He also firmed up his holiday plans, his team placing a travel hold on his schedule between December 21—the deadline to fund much of the government—and January 6, when he will likely be at his Mar-a-Lago resort, according to a source familiar with the matter.
This isn’t to say, though, that the president hasn’t been getting things done this week, according to Rudy Giuliani. “As mayor, some of my busiest days had an open or relatively open calendar,” Trump’s lawyer told me.
Indeed, for any other president confronting Trump’s potential legal and political woes, this spike in unstructured time might seem strange. But for this president, it’s an opportunity to dangle new carrots in front of the public, and to watch reporters flock to them in real time.
This week thus showcased not only how the White House’s problems show no signs of ebbing, but also how, in spite of them all, Trump can still convince people to look elsewhere.

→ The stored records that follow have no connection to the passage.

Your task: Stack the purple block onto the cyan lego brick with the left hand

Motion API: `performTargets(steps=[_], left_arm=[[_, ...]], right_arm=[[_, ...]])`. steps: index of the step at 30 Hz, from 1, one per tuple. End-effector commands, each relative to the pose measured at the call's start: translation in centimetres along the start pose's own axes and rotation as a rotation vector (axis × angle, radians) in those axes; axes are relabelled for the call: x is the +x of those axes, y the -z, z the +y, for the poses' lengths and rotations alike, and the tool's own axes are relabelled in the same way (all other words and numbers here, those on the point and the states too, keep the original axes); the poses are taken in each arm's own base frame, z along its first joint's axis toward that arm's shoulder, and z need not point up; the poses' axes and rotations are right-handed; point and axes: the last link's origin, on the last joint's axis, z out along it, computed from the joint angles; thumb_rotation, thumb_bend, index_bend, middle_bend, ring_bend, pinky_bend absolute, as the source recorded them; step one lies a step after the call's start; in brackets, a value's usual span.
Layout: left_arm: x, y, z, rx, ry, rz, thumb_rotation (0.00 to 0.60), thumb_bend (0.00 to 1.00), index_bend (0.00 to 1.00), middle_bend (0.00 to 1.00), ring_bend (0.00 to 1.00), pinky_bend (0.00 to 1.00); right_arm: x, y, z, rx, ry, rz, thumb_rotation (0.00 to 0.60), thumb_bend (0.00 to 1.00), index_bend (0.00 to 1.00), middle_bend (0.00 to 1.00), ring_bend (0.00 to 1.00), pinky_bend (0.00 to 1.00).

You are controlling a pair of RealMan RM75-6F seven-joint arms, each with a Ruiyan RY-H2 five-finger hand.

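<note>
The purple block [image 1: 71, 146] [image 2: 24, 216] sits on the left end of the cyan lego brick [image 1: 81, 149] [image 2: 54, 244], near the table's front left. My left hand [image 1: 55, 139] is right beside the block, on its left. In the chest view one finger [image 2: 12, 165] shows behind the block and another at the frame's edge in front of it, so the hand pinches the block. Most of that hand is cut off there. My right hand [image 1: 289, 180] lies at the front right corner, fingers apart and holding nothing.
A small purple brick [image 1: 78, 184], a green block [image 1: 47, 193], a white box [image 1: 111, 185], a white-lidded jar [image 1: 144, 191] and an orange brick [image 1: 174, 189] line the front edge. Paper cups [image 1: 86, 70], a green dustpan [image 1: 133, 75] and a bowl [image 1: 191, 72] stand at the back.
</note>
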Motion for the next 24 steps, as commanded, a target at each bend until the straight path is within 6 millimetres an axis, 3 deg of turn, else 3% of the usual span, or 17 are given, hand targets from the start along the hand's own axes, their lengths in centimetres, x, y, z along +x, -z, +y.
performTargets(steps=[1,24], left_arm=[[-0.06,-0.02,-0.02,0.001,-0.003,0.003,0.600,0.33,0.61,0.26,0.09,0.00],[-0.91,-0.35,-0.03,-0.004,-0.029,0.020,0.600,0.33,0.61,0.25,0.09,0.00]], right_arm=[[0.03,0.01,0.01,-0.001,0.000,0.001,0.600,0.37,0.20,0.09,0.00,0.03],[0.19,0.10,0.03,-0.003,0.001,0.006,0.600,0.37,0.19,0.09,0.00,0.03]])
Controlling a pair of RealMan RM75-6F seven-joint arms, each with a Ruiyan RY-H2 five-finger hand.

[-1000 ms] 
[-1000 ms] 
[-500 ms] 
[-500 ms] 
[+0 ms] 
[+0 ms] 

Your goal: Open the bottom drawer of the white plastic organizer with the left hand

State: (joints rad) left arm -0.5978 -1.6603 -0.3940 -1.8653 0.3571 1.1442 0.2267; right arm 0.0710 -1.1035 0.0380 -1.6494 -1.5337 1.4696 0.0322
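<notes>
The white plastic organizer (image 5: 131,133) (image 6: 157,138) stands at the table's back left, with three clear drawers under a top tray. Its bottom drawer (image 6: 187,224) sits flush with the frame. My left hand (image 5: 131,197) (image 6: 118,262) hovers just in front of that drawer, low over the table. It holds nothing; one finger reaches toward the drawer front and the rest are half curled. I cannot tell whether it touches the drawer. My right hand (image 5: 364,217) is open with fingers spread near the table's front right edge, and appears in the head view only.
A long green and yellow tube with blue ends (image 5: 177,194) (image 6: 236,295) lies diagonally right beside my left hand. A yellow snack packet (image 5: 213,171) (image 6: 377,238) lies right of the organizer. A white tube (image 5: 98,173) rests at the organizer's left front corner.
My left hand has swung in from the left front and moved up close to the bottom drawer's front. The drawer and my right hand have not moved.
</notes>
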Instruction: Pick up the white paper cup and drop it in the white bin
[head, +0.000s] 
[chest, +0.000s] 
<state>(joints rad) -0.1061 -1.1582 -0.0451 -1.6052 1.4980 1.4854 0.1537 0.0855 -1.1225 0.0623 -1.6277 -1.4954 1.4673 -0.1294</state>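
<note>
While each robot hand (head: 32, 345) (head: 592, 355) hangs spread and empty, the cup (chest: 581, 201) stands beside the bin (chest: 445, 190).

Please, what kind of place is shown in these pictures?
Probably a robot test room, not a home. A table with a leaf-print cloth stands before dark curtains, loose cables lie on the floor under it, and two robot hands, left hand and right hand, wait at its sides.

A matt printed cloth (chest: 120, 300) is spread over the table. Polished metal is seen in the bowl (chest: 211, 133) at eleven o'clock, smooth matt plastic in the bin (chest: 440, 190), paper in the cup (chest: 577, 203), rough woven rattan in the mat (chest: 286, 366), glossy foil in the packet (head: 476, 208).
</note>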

Much of Trump’s executive time, according to sources close to the president, is spent scanning headlines and “obsessing,” in the words of one former senior White House official, over the stock market. Trump views both as key metrics of his presidency, and enjoys his ability to influence them within moments of hitting “Send Tweet” from the residency. Rather than try to put out existing fires, the sources said, Trump prefers to spark new ones that play to his penchant for showmanship and intrigue.
As news outlets dropped one troubling story after another this week, Trump did just that. In one of the more surreal moments of his presidency, he sporadically invited reporters into the Oval Office on Tuesday to look on as he and Senate Minority Leader Chuck Schumer and House Minority Leader Nancy Pelosi brawled over how to keep the government funded.

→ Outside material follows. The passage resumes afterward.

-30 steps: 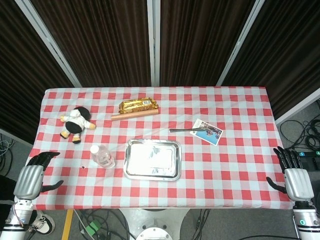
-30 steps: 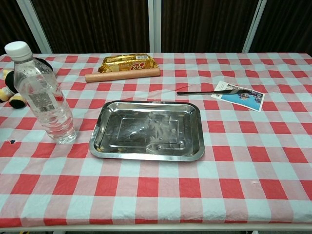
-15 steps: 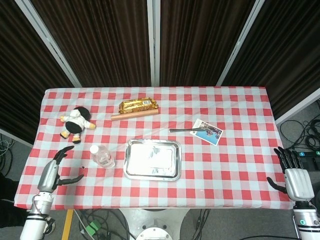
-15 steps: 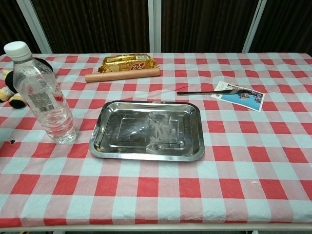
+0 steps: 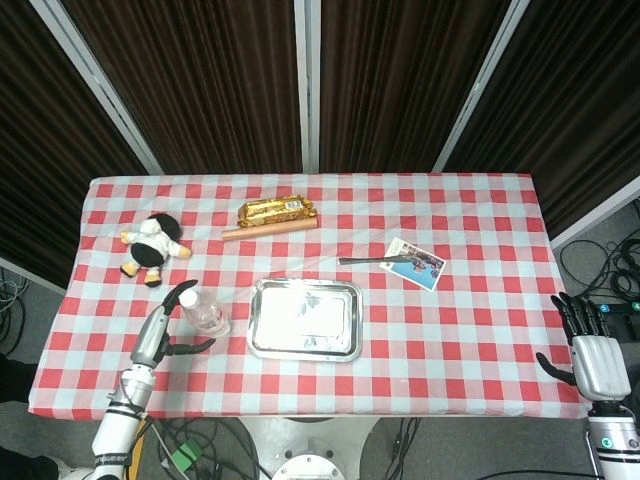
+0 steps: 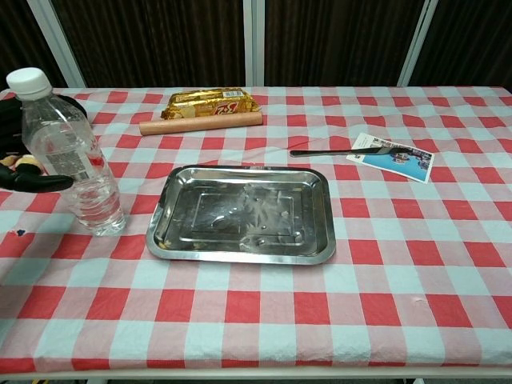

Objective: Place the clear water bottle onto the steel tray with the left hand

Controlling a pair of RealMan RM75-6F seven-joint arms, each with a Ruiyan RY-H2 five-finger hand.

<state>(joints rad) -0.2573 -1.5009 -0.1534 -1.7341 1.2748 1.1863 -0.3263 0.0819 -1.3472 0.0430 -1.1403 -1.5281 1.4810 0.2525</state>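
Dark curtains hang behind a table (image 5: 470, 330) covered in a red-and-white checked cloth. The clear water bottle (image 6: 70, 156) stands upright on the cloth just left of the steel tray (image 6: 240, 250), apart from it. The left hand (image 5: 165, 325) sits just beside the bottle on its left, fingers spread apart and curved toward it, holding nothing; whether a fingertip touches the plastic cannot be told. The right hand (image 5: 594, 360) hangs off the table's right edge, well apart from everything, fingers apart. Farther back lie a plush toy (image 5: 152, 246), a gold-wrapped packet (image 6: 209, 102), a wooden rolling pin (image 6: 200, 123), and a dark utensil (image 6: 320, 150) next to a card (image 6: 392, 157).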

At the same event, he indulged reporters’ questions about who he would pick to replace John Kelly as his chief of staff. It was perhaps exactly the question he’d hoped for: Earlier that morning, during a stretch of executive time, he’d tweeted that “over ten are vying for and wanting the White House Chief of Staff position”—sending journalists scrambling to report the most up-to-date list possible.
Trump would adopt an Apprentice-like posture about the position for the rest of the week. In a meeting with Republican governors-elect on Thursday, he told reporters that the search for the next chief of staff was “down to five finalists.” He raved about the candidates, calling them “really good ones” and “terrific people.”
The diversion appeared to work. Twitter was abuzz on Wednesday when The Wall Street Journal scooped that the president had asked Congressman Mark Meadows to stay in the House rather than troop to the West Wing. On Wednesday, a reporter citing “two sources” tweeted that Newt Gingrich topped the list, prompting a flurry of opinion pieces as recently as today about whether Gingrich would be a good pick. (This, despite Gingrich’s apparent disinterest: I texted him Wednesday and asked whether he wanted the job, to which he promptly responded, “No.”)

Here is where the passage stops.